An experienced litigator can investigate the circumstances around the drafting of the document and build arguments to overturn an improper will or trust in court if necessary.
Removing an Unsuitable Trustee
A trustee may be removed for various reasons. To do so, interested parties may file a removal request. The request should outline why the trustee is unsuitable, providing clear examples of how they have violated or failed at their duties.
Clear documentation and evidence should be compiled to demonstrate the trustee’s unsuitability and failures in living up to their legal duties. Witness testimony may also help demonstrate why removal is necessary. Getting an unsuitable trustee promptly removed helps mitigate any further violations of duty and allows the trust terms to be properly executed under improved stewardship.
Compelling an Accounting of Estate Assets
Executors and trustees are required to provide accountings that document the allocation and distribution of estate assets. If you suspect record keeping has been sloppy or assets misdirected, a litigator can petition the court to order a formal accounting.

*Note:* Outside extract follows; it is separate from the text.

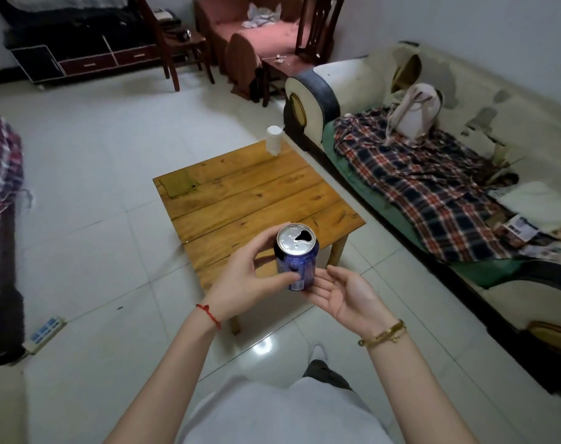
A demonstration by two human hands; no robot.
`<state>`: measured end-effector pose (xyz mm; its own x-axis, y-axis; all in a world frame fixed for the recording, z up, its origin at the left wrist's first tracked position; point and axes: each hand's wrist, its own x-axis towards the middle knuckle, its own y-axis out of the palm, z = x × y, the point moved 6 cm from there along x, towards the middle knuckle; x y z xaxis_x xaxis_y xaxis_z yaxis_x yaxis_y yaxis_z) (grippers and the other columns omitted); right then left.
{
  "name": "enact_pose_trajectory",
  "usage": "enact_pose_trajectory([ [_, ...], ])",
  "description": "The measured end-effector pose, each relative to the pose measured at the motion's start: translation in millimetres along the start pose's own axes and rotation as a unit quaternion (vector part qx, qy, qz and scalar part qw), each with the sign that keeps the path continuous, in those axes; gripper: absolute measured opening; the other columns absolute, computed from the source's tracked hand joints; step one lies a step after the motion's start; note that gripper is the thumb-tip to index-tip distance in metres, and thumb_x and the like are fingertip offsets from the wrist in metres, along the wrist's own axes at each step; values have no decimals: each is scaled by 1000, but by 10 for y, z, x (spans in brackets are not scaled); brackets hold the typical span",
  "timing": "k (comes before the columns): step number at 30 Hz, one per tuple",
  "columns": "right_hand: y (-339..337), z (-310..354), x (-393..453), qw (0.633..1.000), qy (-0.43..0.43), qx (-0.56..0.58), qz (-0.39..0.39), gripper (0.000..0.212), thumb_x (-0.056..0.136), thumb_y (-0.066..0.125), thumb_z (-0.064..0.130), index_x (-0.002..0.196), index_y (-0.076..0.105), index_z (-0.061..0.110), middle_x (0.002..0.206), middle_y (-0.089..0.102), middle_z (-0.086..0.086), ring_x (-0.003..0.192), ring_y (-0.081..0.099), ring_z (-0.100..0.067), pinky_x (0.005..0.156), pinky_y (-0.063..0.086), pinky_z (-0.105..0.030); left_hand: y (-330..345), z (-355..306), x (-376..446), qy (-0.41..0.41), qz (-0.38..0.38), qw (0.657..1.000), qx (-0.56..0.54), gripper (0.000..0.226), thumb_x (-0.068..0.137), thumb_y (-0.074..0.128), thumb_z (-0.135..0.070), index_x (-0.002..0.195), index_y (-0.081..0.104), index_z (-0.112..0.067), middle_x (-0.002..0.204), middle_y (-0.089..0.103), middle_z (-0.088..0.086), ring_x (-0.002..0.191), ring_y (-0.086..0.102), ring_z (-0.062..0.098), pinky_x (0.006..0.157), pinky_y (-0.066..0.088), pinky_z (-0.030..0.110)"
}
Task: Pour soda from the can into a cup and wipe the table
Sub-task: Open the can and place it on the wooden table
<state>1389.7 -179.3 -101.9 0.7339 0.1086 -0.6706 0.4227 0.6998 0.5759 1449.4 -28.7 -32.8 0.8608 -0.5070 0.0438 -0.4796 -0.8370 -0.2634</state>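
Wooden table (240, 187) | left hand (240, 280) grip around opened can (297, 256); right hand (343, 296) open-palmed beside

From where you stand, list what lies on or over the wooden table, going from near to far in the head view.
Blue can gripped in the left hand, over the table's near edge → olive cloth at the left edge → white cup upside down on the far corner.

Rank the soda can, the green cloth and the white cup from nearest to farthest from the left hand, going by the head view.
1. Soda can: gripped in the left hand, above the table's near edge.
2. Green cloth: lying flat near the table's far left corner.
3. White cup: upside down at the table's far right corner, beside the sofa arm.
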Motion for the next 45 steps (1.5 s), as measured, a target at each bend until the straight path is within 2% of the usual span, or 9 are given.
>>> enact_pose_trajectory([
  [7, -322, 1161, 524, 997, 35, -72, 15, 43, 103, 32, 18, 129, 47, -13, 120, 62, -32, 112, 62, -38, 82, 59, -40, 448, -87, 967, -23, -52, 998, -23, 74, 76, 80, -1, 139, 49, -23, 135, 58, -13, 125, 53, 0, 102, 45, 19],
  [13, -369, 1754, 999, 990, 78, -115, 29, 42, 103, 33, 19, 129, 48, -11, 121, 62, -30, 113, 63, -37, 87, 56, -40, 533, -21, 1549, -52, -102, 993, -20, 70, 76, 81, -5, 136, 51, -25, 133, 58, -16, 124, 52, -1, 103, 47, 23],
  [17, -318, 1980, 1366, 987, 102, -122, 38, 42, 103, 33, 19, 128, 49, -10, 117, 64, -29, 109, 65, -37, 86, 57, -41, 473, 113, 1883, -74, -132, 988, -15, 68, 75, 81, -5, 133, 52, -26, 131, 58, -16, 123, 52, -2, 99, 48, 20],
  [22, -191, 2199, 1902, 983, 128, -127, 34, 43, 103, 32, 20, 132, 46, -9, 124, 60, -29, 112, 62, -37, 83, 57, -40, 325, 377, 2325, -100, -160, 982, -14, 68, 71, 83, -4, 127, 53, -28, 128, 58, -20, 121, 52, -6, 95, 47, 14],
  [25, -85, 2329, 2271, 982, 138, -128, 27, 44, 104, 31, 19, 132, 46, -10, 125, 59, -30, 99, 66, -35, 77, 58, -39, 188, 574, 2614, -112, -181, 977, -27, 68, 70, 84, -3, 126, 54, -26, 127, 59, -19, 119, 54, -5, 94, 49, 15],
  [31, 132, 2616, 3029, 980, 140, -138, 11, 41, 104, 30, 19, 125, 51, -9, 112, 64, -26, 96, 65, -33, 75, 58, -36, -153, 945, 3204, -134, -231, 963, -35, 69, 66, 87, -4, 123, 56, -25, 125, 60, -16, 117, 57, -1, 95, 52, 21],
  [34, 242, 2734, 3350, 980, 127, -154, 4, 29, 102, 39, 16, 115, 56, -4, 112, 65, -24, 93, 67, -29, 79, 57, -34, -258, 1083, 3472, -140, -254, 956, -43, 69, 64, 88, -4, 121, 57, -25, 123, 61, -19, 117, 56, -4, 95, 51, 19],
  [39, 331, 2859, 3745, 974, 128, -186, -1, 31, 98, 51, 12, 125, 54, -1, 122, 63, -23, 89, 68, -26, 78, 57, -34, -323, 1351, 3794, -157, -266, 950, -54, 70, 64, 88, -4, 125, 55, -20, 125, 60, -16, 119, 54, -3, 97, 50, 19],
  [45, 243, 2940, 4180, 962, 171, -211, -16, 24, 98, 49, 9, 118, 56, -2, 107, 67, -20, 91, 67, -27, 74, 59, -33, -346, 1774, 4003, -187, -242, 949, -73, 74, 69, 83, 1, 132, 52, -22, 133, 57, -12, 124, 53, 1, 102, 49, 24],
])
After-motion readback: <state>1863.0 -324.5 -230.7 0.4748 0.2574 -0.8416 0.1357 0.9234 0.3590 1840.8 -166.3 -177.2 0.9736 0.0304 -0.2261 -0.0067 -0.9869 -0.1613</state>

This accounting must detail all assets, income, expenses, and payouts from the estate. Examining these records can reveal if assets went missing, were undervalued, or if excessive fees were paid out. The court can then order revisions to ensure distributions comply with the deceased’s wishes.

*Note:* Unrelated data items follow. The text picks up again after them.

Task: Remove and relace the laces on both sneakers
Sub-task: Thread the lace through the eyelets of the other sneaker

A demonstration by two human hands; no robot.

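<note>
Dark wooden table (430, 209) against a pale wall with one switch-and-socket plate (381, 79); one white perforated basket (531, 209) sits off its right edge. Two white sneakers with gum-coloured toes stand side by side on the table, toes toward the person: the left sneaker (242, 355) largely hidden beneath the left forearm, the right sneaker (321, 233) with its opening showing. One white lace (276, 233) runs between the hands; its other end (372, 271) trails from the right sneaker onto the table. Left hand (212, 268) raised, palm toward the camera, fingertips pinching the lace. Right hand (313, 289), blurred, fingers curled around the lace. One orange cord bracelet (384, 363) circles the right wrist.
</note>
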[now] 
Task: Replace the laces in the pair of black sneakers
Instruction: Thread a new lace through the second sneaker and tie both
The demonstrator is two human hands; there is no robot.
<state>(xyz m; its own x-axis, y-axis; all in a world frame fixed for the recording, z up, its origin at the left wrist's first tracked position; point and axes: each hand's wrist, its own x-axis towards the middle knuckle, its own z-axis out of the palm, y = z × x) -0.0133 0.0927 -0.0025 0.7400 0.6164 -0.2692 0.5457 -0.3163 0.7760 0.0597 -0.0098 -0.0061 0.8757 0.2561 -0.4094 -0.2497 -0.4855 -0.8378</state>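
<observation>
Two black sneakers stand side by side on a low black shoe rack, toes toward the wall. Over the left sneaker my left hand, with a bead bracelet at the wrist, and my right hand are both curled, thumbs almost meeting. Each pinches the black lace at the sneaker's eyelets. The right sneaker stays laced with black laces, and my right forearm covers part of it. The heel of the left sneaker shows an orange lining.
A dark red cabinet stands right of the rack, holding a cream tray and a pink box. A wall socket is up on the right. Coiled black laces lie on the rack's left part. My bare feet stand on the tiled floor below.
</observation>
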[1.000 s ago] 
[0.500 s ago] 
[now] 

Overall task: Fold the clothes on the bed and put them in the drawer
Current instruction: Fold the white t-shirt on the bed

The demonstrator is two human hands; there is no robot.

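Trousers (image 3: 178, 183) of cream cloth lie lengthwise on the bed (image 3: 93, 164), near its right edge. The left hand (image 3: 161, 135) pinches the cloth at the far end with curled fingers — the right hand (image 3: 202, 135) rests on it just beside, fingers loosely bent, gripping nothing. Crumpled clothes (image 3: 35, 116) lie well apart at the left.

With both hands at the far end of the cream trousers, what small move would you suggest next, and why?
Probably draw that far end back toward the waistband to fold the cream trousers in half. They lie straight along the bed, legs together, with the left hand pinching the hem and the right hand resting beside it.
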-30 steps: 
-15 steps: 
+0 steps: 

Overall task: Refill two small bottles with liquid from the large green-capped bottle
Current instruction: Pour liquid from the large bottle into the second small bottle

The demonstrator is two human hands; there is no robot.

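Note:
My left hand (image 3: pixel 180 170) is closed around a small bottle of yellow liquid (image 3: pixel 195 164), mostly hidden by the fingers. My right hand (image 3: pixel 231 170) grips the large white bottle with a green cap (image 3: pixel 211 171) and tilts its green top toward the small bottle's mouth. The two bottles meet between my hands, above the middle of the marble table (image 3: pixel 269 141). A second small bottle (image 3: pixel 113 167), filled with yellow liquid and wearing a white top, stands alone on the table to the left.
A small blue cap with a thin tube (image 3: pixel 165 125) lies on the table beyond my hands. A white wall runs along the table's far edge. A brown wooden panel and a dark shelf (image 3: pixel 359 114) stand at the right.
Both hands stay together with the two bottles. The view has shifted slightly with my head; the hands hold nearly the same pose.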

Recovering Unpaid Inheritances
If you are owed a bequest from a will or a trustee withholds trust fund disbursements without valid justification, you need to take further action. Reach out to the executor or trustee via a formal letter. Explain what funds you are owed and why. In this letter, include a date for the executor or trustee to respond.
If they do not respond, contact an attorney for help. They may first try additional negotiations with the executor or trustee. If still unsuccessful, they may recommend filing a lawsuit to compel payment. Lawsuits can compel parties to disclose estate accounting records that detail whether funds exist and where they went.
Refusal to pay without sufficient explanation can result in court-ordered payments. The probate court may also get involved to compel payment or remove a non-compliant executor if necessary. With an attorney’s counsel, you can determine appropriate solutions which may include settlement negotiations, mediation, or bringing the case before a judge if out-of-court resolutions are not reached. The goal is to demonstrate you rightfully deserve inherited assets, and compelling the payment through legal means if not distributed voluntarily.
Unfortunately, even family members can try to take more than their fair share when large sums are involved so you must actively monitor the disposition of the estate and enforce your rights through legal means if necessary. Arm yourself with knowledge and expert legal advice to protect your inheritance.